Problem details
Tell how many lines in the data contain the string "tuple", using a single number as the whole reply.

-------- Data shown --------

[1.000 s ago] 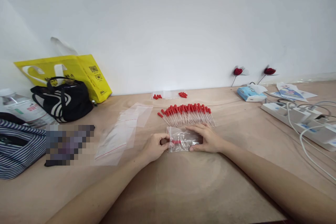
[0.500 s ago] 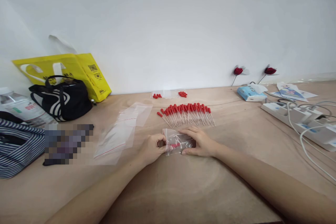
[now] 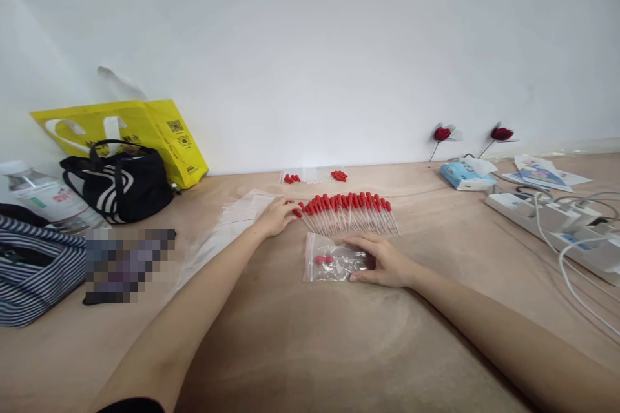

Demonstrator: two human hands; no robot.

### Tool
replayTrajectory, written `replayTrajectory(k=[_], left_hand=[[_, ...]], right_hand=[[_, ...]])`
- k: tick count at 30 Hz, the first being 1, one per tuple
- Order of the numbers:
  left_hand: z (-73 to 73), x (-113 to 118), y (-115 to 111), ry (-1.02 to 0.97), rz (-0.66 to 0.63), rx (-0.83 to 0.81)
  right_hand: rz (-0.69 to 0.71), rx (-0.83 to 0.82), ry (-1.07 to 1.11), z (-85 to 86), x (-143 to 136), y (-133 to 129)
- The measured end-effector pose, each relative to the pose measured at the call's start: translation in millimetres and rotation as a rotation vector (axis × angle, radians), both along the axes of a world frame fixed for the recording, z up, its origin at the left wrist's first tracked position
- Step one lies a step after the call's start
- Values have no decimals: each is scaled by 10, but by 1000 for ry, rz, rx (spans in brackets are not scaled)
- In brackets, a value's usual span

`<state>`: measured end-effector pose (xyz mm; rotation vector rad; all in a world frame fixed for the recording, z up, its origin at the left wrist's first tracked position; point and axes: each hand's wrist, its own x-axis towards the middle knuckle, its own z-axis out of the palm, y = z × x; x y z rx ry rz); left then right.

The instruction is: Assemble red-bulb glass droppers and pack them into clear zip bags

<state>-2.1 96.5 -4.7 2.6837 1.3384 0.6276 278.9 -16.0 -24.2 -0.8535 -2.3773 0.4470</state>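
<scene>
Left hand outstretched — apparently touching droppers.

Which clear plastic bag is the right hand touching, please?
The bag in front of the red-topped droppers: the right hand spans its right end; the other bags lie left or by the wall.

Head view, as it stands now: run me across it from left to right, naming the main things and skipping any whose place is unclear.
Striped bag, black bag, flat clear bags, left hand, row of red-ended clear sticks, blue tissue pack, white power strip.
</scene>
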Motion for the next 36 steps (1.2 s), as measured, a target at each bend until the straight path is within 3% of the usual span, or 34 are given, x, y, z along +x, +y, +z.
replayTrajectory(k=[3, 5, 10, 15, 19, 25, 31, 33, 36], left_hand=[[-7, -17, 63, 52, -18, 21], [33, -103, -20, 74, -23, 42], [171, -521, -529, 73, 22, 85], [139, -710, -983, 0, 71, 168], [93, -582, -1106, 1, 65, 172], [75, -361, -1114, -14, 22, 180], [62, -65, -1130, -148, -12, 154], [36, 60, -1133, -258, 39, 50], [-19, 227, -1133, -518, 136, -285]], right_hand=[[6, 9, 12, -5, 1, 4], [-5, 8, 9, -11, 5, 7], [-24, -21, -15, -29, 10, 17], [-27, -12, -22, -32, 5, 20], [-21, -1, -21, -15, 3, 11], [-7, -2, -21, -15, 6, 22], [-21, -9, -16, -12, -2, 15], [-25, -8, -15, -12, -12, 14], [-2, -14, -19, -21, -41, 28]])
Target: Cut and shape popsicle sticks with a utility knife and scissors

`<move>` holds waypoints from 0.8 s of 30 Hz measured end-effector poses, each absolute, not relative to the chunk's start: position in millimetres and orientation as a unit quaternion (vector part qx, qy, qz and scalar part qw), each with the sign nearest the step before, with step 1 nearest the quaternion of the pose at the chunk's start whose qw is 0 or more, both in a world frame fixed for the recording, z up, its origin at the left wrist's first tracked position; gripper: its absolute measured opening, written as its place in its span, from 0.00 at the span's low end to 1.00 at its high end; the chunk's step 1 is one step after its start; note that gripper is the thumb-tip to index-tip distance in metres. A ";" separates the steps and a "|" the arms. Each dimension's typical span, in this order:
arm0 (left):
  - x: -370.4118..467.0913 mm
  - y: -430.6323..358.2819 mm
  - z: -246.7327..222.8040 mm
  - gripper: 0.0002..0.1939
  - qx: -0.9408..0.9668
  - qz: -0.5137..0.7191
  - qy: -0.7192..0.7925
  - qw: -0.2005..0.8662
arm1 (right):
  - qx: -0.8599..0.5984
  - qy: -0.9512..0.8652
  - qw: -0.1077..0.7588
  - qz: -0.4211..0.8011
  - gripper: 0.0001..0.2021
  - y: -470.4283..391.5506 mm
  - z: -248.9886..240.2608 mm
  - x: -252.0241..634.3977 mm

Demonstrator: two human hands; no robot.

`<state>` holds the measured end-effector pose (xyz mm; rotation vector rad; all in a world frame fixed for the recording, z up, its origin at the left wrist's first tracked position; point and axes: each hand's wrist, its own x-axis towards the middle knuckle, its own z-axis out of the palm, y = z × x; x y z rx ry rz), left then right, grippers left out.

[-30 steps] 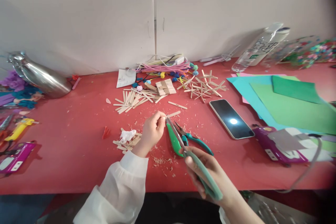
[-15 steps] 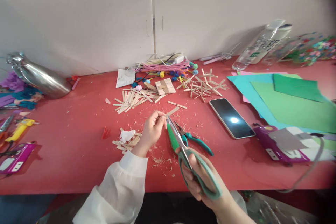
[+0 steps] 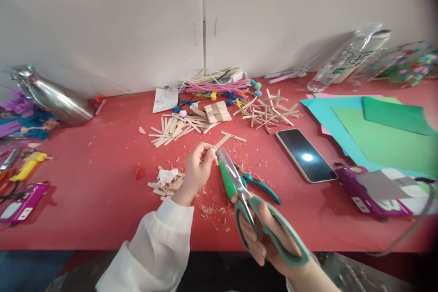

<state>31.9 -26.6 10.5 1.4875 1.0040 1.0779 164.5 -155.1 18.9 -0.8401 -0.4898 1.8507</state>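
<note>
Between the thumb and fingers of my left hand (image 3: 198,169) is one end of a flat wooden craft stick (image 3: 223,140), its other end pointing up and right. My right hand (image 3: 263,232) is closed around the green handles of a pair of scissors (image 3: 241,187). The blades are slightly parted, with their tips just below the stick near my left fingertips. Under the scissors lie a green-handled tool (image 3: 226,178), its far end hidden, and teal-handled pliers (image 3: 263,187). Wood shavings (image 3: 214,212) are scattered on the red table around them.
Loose craft sticks (image 3: 174,128) and crossed sticks (image 3: 270,112) lie ahead. A phone (image 3: 305,155), coloured sheets (image 3: 369,132) and a purple device (image 3: 362,191) are at right. A steel jug (image 3: 56,98), yellow glue gun (image 3: 29,167) and another purple device (image 3: 23,203) stand or lie at left.
My right hand has spread the scissor handles, parting the blades and drawing them slightly down and right. The stick in my left hand now points more steeply upward. The view has shifted slightly.
</note>
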 end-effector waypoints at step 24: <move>34.7 -33.5 14.1 0.08 0.638 0.454 0.419 0.459 | -0.250 -0.109 0.489 0.828 0.18 -155.9 13.3 164.6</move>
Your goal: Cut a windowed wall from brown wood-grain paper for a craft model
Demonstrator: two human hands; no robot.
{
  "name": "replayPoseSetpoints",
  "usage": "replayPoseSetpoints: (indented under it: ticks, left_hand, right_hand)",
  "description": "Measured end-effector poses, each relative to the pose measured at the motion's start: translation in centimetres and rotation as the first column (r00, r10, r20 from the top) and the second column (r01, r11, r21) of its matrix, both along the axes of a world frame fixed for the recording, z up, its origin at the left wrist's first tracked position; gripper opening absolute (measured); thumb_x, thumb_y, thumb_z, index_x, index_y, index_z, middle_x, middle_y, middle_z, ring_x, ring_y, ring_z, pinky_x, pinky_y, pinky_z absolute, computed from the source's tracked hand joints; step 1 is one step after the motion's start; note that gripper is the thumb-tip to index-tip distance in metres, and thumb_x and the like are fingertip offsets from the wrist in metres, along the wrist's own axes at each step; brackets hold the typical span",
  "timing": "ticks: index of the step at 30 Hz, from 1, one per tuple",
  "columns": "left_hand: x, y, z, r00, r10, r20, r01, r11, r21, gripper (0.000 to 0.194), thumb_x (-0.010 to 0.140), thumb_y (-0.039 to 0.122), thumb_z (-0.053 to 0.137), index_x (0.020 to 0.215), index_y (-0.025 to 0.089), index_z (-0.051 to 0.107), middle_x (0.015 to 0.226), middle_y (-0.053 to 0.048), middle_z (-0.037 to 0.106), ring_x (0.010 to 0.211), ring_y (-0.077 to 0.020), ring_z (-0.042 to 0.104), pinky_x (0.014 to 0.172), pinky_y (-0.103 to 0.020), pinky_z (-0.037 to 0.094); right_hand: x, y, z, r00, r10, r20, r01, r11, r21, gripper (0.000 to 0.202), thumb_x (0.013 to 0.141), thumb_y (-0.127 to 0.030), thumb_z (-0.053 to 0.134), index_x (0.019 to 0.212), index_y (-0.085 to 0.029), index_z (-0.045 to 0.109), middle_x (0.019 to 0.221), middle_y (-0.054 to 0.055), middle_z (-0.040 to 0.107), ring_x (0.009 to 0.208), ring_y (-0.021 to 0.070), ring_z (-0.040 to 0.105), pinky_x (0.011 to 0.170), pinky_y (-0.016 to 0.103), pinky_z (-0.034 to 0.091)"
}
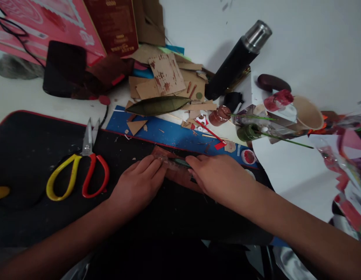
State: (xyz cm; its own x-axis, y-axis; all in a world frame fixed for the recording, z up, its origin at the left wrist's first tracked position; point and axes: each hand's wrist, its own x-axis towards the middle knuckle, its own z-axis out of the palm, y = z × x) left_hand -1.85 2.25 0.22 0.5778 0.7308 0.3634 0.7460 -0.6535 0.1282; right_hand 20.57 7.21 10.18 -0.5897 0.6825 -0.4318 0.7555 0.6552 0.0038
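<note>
A flat reddish-brown piece (180, 179), which looks like painted cardboard, lies on the black mat between my hands. My left hand (141, 179) has its fingers curled and presses a clear plastic strip (171, 165) onto that piece. My right hand (218, 175) is closed around a slim dark green tool (182, 162) that points left along the strip; its tip is too blurred to make out. To the left of my left hand lie scissors (87, 149) with one yellow and one red handle, blades apart.
Beyond the mat (23, 155) lie a green boat-shaped piece (158, 105), cardboard scraps (167, 74) and a blue sheet (157, 130). A black thermos (235, 62) stands by the wall. Brown (219, 116) and green paint jars (248, 133) hold sticks. White paper (297, 175) lies at right.
</note>
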Motion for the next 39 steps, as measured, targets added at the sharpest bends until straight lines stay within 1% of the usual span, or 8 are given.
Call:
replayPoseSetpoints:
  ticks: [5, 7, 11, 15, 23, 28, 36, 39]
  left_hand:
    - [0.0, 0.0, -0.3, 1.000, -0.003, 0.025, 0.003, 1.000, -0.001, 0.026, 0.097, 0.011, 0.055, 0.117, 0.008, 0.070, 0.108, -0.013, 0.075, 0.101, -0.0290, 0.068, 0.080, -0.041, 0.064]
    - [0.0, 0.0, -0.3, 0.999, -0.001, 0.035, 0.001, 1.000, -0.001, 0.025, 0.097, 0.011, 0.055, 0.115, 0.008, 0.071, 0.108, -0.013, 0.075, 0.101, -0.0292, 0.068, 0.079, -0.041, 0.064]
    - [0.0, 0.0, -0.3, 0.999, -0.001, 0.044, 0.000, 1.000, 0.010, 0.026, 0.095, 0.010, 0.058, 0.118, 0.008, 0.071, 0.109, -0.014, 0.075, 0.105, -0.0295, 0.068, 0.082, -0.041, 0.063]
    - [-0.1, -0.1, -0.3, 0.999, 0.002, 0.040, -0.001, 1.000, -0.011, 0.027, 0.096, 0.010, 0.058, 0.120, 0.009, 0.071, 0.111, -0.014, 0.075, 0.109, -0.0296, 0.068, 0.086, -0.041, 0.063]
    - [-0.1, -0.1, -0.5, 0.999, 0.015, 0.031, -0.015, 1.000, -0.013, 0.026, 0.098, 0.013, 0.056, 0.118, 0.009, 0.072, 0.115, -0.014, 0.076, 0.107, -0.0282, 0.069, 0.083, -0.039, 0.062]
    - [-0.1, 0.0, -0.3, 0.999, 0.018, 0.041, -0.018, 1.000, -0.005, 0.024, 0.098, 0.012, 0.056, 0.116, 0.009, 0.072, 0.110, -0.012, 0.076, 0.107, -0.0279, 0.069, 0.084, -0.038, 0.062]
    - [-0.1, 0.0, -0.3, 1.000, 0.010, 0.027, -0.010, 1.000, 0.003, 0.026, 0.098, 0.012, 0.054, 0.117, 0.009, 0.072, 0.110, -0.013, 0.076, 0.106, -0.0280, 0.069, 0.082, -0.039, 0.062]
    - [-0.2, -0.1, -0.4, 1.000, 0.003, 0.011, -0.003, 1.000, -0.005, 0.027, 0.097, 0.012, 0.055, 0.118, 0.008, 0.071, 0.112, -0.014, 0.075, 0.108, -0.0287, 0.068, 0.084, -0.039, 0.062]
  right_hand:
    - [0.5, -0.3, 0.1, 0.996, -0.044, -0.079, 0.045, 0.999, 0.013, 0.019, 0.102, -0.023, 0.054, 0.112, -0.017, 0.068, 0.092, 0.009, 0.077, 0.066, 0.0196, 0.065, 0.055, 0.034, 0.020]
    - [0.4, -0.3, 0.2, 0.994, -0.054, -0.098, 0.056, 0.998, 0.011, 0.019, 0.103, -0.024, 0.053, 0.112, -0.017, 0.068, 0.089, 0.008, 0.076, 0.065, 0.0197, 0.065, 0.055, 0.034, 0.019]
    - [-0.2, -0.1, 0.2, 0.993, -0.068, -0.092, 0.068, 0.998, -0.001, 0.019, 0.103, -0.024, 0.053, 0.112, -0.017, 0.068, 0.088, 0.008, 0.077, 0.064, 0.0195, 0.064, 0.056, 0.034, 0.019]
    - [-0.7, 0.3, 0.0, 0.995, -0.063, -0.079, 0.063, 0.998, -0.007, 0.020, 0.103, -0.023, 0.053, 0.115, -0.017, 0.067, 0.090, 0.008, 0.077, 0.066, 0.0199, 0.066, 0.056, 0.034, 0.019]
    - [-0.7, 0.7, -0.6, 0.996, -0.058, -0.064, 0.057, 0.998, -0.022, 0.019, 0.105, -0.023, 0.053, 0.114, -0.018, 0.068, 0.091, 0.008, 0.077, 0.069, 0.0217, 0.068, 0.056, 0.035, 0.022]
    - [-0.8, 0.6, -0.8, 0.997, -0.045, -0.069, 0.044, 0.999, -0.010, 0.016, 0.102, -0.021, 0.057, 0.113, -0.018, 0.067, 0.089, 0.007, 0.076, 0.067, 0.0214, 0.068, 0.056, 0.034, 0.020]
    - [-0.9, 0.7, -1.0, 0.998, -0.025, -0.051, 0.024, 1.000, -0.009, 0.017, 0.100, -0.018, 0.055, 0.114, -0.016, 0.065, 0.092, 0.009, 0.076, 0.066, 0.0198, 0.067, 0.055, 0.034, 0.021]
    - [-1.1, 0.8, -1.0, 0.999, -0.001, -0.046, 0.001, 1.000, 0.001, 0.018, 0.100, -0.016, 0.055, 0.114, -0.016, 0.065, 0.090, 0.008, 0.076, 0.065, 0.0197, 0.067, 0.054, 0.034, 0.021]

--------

Answer section
2